Quando la storia diventa uno slogan e la coscienza un dettaglio
C’è un silenzio che fa più rumore di mille comizi: quello della memoria ignorata.
Oggi la parola genocidio è tornata di moda.
Non nei libri di storia, non nei musei, non nelle scuole.
Nei comizi. Nei post. Nei talk show.
Viene lanciata come un sasso, senza sapere dove colpirà, e senza preoccuparsi delle cicatrici che riapre.
Ogni volta che un politico pronuncia quella parola senza comprenderla, uccide la memoria una seconda volta.
Dietro di essa non c’è un like, ma un abisso.
Ci sono corpi, numeri, volti cancellati.
C’è la vergogna più grande della storia, che non può diventare un argomento da salotto né una scorciatoia elettorale.
A Norimberga, nel 1945, la parola genocidio fu pronunciata per la prima volta in un’aula di giustizia.
Non come accusa generica, ma come definizione di un crimine contro l’umanità intera.
Fu lì che il diritto tentò di dare un nome all’innominabile, di restituire alle vittime la dignità che il potere aveva loro tolto.
Gli uomini del Terzo Reich sedevano dietro il vetro, muti.

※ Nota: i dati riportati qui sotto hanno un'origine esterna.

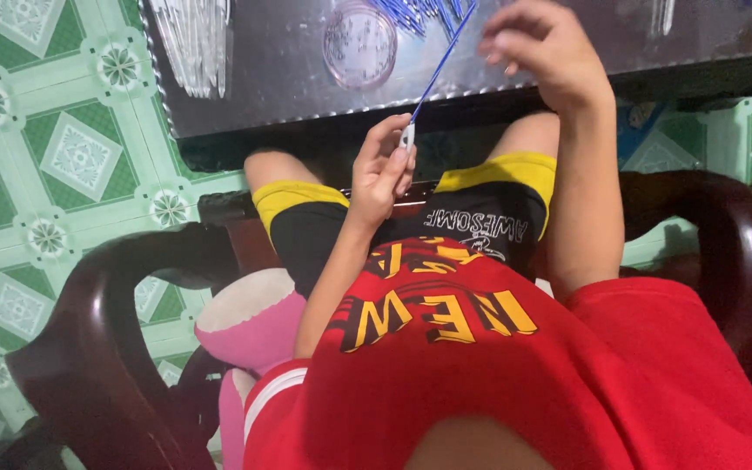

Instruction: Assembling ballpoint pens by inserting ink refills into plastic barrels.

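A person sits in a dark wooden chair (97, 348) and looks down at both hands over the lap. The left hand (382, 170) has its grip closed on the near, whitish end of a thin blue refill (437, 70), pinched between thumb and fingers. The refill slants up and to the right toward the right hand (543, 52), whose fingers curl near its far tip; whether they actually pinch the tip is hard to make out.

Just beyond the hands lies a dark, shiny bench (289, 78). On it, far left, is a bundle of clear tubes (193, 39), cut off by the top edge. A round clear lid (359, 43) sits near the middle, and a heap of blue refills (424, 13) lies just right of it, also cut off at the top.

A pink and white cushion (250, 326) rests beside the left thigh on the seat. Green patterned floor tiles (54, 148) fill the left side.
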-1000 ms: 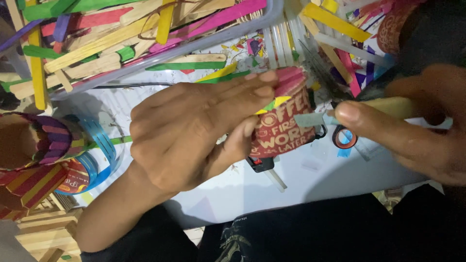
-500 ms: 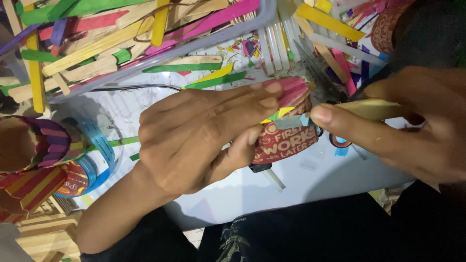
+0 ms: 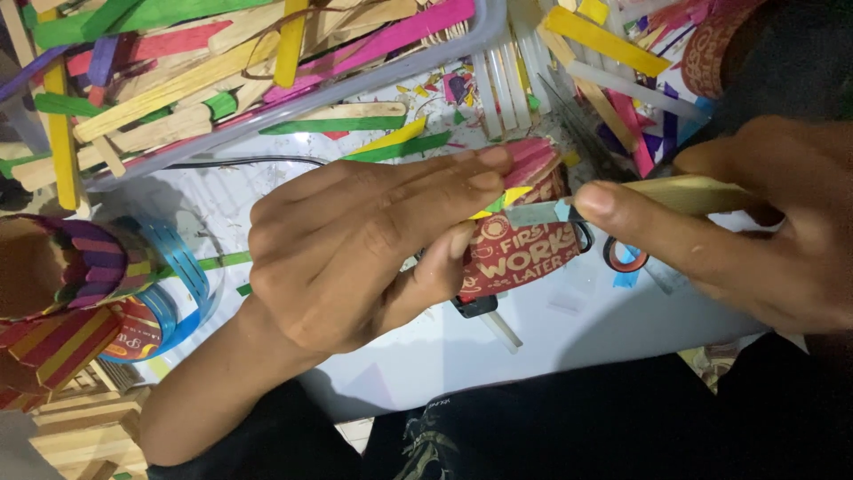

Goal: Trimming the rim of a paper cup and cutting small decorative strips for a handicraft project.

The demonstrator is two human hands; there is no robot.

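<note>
My left hand (image 3: 364, 244) grips a dark red paper cup (image 3: 515, 253) with pale lettering, fingers laid over its top where coloured craft sticks are stuck on. My right hand (image 3: 755, 236) holds a craft knife with a pale wooden handle (image 3: 693, 194). Its index finger presses along the handle. The metal blade (image 3: 533, 213) touches the yellow and pink sticks at the cup's upper edge, just beyond my left fingertips.
A clear plastic tray (image 3: 355, 84) full of coloured craft sticks lies at the top. More loose sticks (image 3: 613, 53) lie top right. A stick-covered cup (image 3: 62, 267) and blue rings (image 3: 178, 267) sit at left. A white board (image 3: 426, 347) lies underneath everything.
The cup has tilted slightly under my left hand, and my right hand has brought the knife blade closer in against the sticks on the cup's edge.
</note>
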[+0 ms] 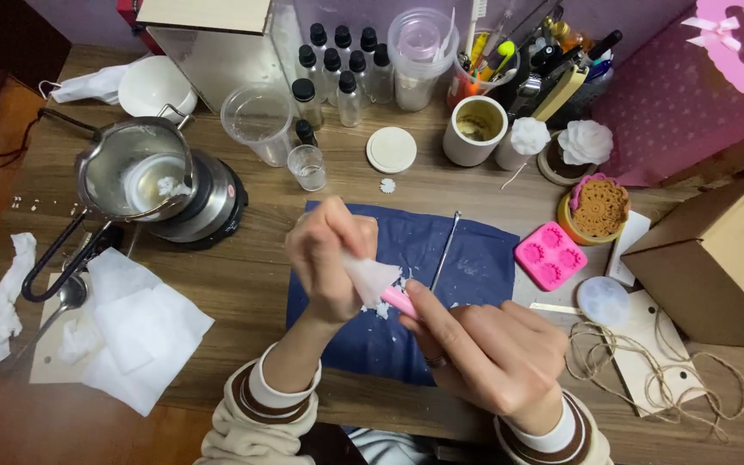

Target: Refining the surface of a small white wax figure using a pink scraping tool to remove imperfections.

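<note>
My left hand (pixel 327 258) pinches a small white wax-like piece (pixel 370 277) above a dark blue cloth (pixel 475 258). My right hand (pixel 484 349) holds a pink-handled tool (pixel 399 301) whose tip touches that white piece. White crumbs lie on the cloth below the hands. A thin metal rod (pixel 446 250) rests on the cloth just right of my left hand.
A metal pot with white wax (pixel 135 172) sits on a small electric heater at the left. Plastic cups (pixel 258 120), small bottles (pixel 342 73), a pink silicone mould (pixel 550 256), twine (pixel 647 370), a cardboard box (pixel 721 258) and white tissues (pixel 131 331) surround the cloth.
</note>
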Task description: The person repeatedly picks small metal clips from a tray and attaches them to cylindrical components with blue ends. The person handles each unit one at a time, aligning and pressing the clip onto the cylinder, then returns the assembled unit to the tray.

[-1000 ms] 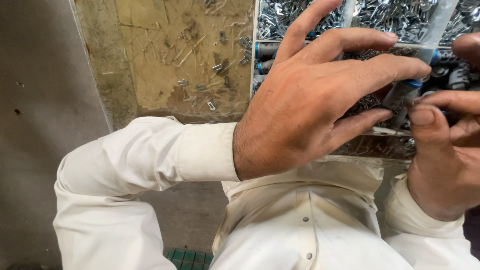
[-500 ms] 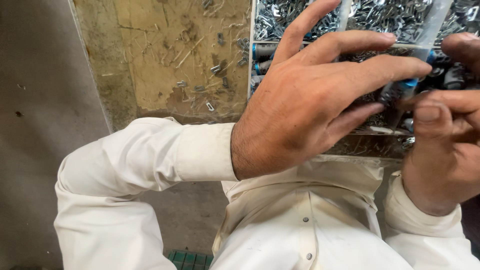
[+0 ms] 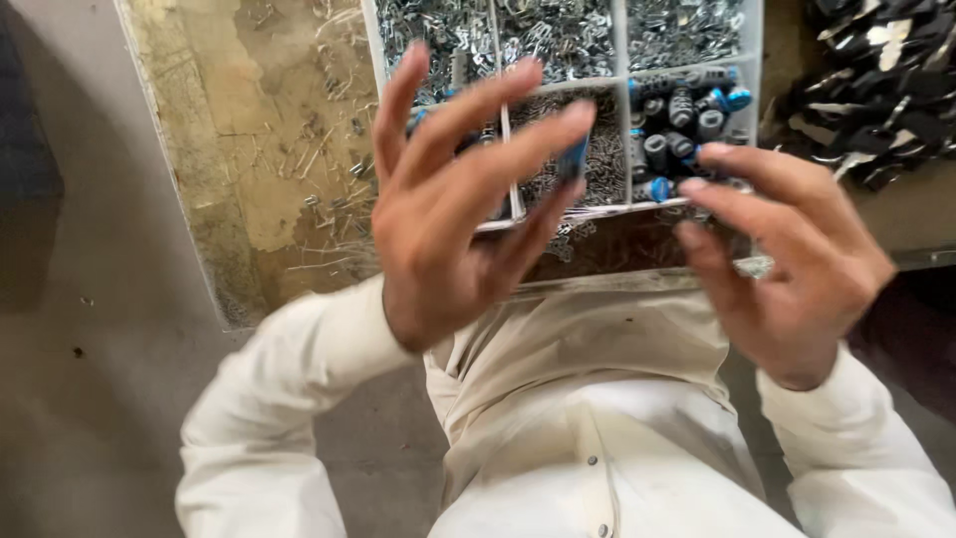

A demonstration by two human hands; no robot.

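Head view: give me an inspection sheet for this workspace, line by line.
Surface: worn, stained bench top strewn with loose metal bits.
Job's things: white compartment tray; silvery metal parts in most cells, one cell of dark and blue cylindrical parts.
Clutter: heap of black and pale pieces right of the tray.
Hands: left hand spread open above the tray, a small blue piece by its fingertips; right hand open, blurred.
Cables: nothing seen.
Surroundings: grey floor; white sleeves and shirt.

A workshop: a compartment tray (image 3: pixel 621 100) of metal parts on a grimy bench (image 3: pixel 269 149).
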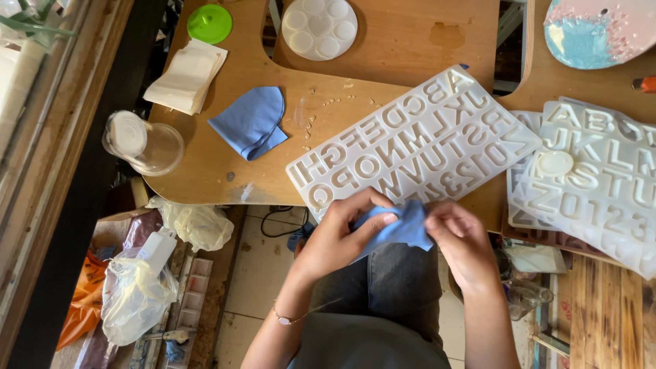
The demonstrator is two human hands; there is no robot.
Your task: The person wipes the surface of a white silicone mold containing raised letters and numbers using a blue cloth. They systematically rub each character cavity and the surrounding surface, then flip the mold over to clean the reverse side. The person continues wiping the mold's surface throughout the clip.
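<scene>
work in hand: the person's left hand (339, 236) and right hand (459, 240) both pinch a small blue rubbery glove (398, 227) between them, over the lap, just off the table's near edge

progress: judging from how it lies, the glove is on neither hand yet; it looks bunched and is being pulled open or straightened, so the putting-on appears hardly begun

left hand: fingers curled, thumb and fingertips clamped on the glove's left part

right hand: fingers bent inward, gripping the glove's right edge; the fingertips are partly hidden by the fabric

glove's look: pale blue, thin, soft and crumpled, folded on itself; no fingers of it can be made out

second glove: a matching blue glove lying flat (251, 121) on the wooden table (403, 48), at 10 o'clock from the hands, well apart from them

nearest mould: a white translucent silicone letter-and-number mould tray (417, 140), at 12 o'clock from the hands, its near edge just beside the knuckles

other moulds: a stack of similar white letter moulds (594, 174) at 2 o'clock

further back: a round white silicone mould with circular hollows (319, 27) at 12 o'clock, a lime-green round lid (209, 23) and a pile of white paper napkins (186, 75) at 11 o'clock

left edge: a clear plastic cup lying on its side (142, 142) at 10 o'clock
</scene>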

E il mondo intero scoprì che le parole possono uccidere quanto le armi, se ripetute abbastanza a lungo.
Non a caso ho dedicato undici capitoli al Processo di Norimberga:
non per rievocare un passato chiuso nei libri, ma per ricordare che tutto cominciò proprio dalle parole.
Dai discorsi, dagli slogan, dai silenzi.
Perché prima dei campi e dei forni, vennero i discorsi: quelli che separavano, dividevano, disumanizzavano.

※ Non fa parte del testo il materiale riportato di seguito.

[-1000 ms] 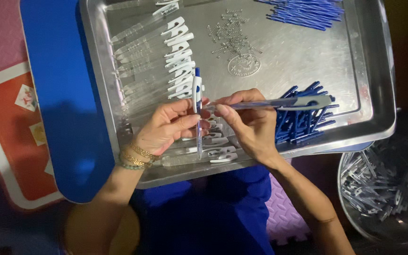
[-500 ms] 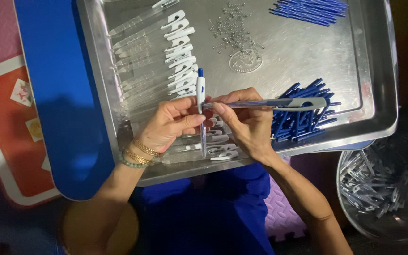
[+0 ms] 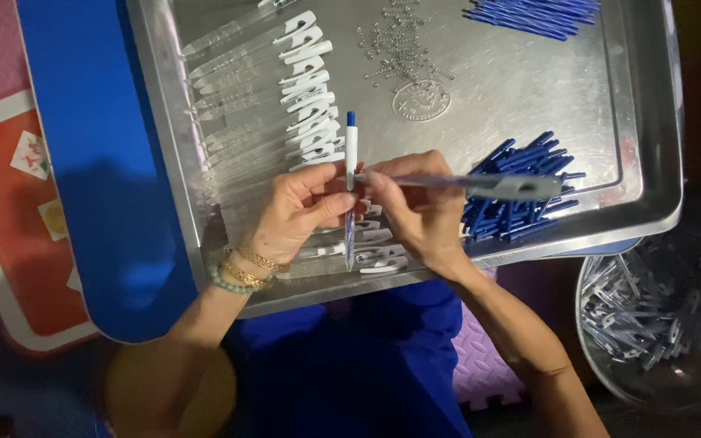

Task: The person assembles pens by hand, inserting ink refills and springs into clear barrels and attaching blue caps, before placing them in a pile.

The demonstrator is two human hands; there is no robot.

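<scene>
here, over the steel tray:
left hand: pinching an upright pen, long axis toward the tray's far rim;
right hand: gripping a crosswise pen barrel, its end at the pen, pointing rightward

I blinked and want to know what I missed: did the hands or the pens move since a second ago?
Hardly. The left hand kept the upright white pen with the blue cap pinched, and the right hand kept the clear pen barrel lying sideways toward the blue pen parts. Only the view shifted slightly. Nothing was picked up or let go; the silver metal tray stayed as it was.
</scene>
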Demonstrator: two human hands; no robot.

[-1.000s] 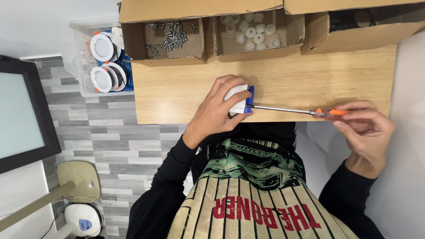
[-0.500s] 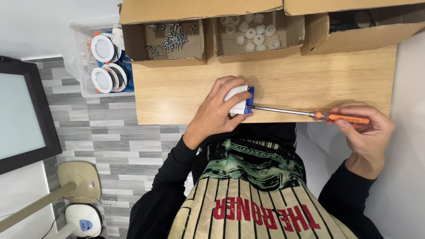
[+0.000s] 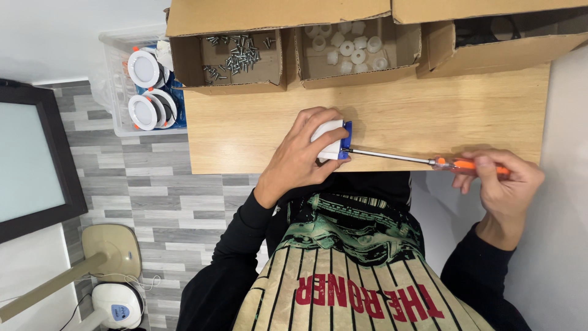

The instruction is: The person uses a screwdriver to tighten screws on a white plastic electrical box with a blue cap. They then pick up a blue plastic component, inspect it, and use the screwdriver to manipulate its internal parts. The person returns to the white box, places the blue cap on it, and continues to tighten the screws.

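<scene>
My left hand [image 3: 303, 156] grips a small white block with a blue end plate [image 3: 334, 140] and holds it down near the front edge of the wooden table [image 3: 429, 119]. My right hand [image 3: 502, 184] holds the orange handle of a long screwdriver [image 3: 429, 160]. Its thin metal shaft runs left, and the tip touches the blue end plate of the block.
At the table's back stand three open cardboard boxes: one with several screws [image 3: 236, 55], one with several white plastic parts [image 3: 349, 46], one with dark contents [image 3: 490, 34]. A clear bin of round white lamps [image 3: 144, 86] sits to the left. A dark screen [image 3: 27, 156] and a fan base [image 3: 113, 251] stand on the floor.
My right hand has shifted slightly on the screwdriver handle, which looks turned. The left hand and the block stay in place.
</scene>
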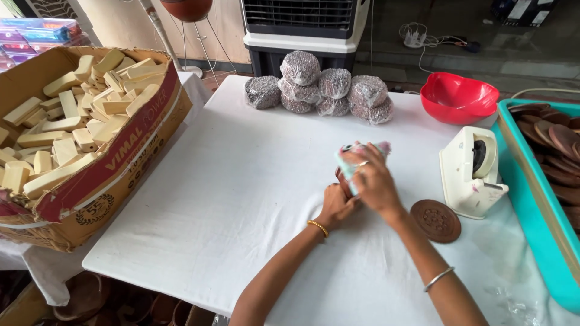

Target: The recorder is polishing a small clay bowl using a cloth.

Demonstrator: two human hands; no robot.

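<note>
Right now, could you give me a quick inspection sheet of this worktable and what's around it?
Surface: white cloth-covered table.
Job's things: pale wrapped bundle over a brown piece, carved wooden disc nearby.
Clutter: tape dispenser, red bowl, six wrapped bundles, cardboard box of pale wooden blocks, teal tray of discs.
Grips: left hand and right hand both on the bundle.
Cables: white cords on floor.
Surroundings: air cooler.

bowl (457,96) red | tray (531,211) teal | disc (435,221) brown, carved | blocks (66,121) cream | tbl cloth (229,199) white
</note>
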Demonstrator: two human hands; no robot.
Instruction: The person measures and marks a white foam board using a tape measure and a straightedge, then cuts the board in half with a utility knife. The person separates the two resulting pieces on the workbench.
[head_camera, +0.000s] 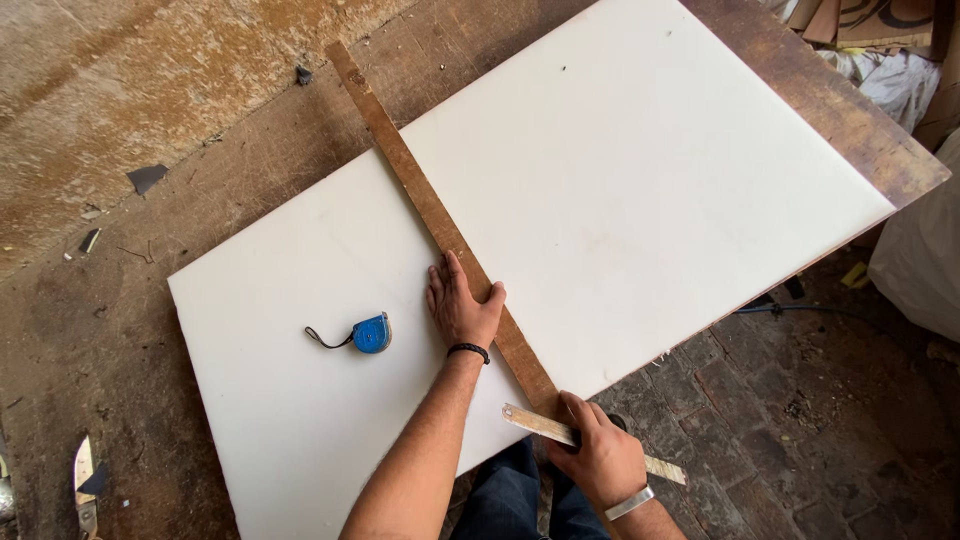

A Norimberga, il mondo capì che la verità non nasce dalle urla, ma dalle prove.
E che la giustizia, se vuole essere tale, non può piegarsi alla propaganda.
Oggi molti gridano al “genocidio” per ogni guerra o tragedia, compresa Gaza.
Ma il genocidio non è un’espressione di indignazione: è un reato giuridico preciso, definito dalle Nazioni Unite, che richiede la prova dell’intento di sterminio di un popolo.
Non basta la violenza, non bastano le vittime — serve un disegno di annientamento.
E questo, finora, nessun tribunale internazionale ha ancora accertato.
Usare quella parola a caso, per ottenere consenso, è come bestemmiare la storia.
La politica, quella vera, dovrebbe servire la memoria, non manipolarla.
Dovrebbe proteggere i vivi ricordando i morti, non usare i morti per parlare ai vivi.
Ma per molti la priorità è un’altra: il consenso, la rielezione, il prossimo titolo di giornale.
E così, tra un selfie e una diretta, si gioca con le parole come con fiammiferi accesi in un magazzino di benzina.
Gli stessi che oggi invocano la “pace” con le dita incrociate dietro la schiena, domani venderanno armi al miglior offerente.
Gli stessi che dicono “mai più” davanti ai memoriali, useranno le stesse parole per insultare un avversario politico.
E tutto questo mentre la gente vera — quella che vive sotto le bombe, sotto le tasse o sotto l’indifferenza — continua a non contare nulla.
Cari politici, la storia non è un palco.
Non siete voi a scriverla: siete solo ospiti temporanei del suo giudizio.
E la Storia, quella vera, non dimentica i vostri slogan, le vostre omissioni, le vostre risate fuori posto.
Potete illudere gli elettori per una legislatura, ma non potrete mai ingannare la memoria per sempre.
Le parole non sono mai innocenti.
Chi le usa per farsi rieleggere, prima o poi, dovrà rispondere — non agli elettori, ma alla Storia.
E quella, per fortuna, non si fa comprare con i like.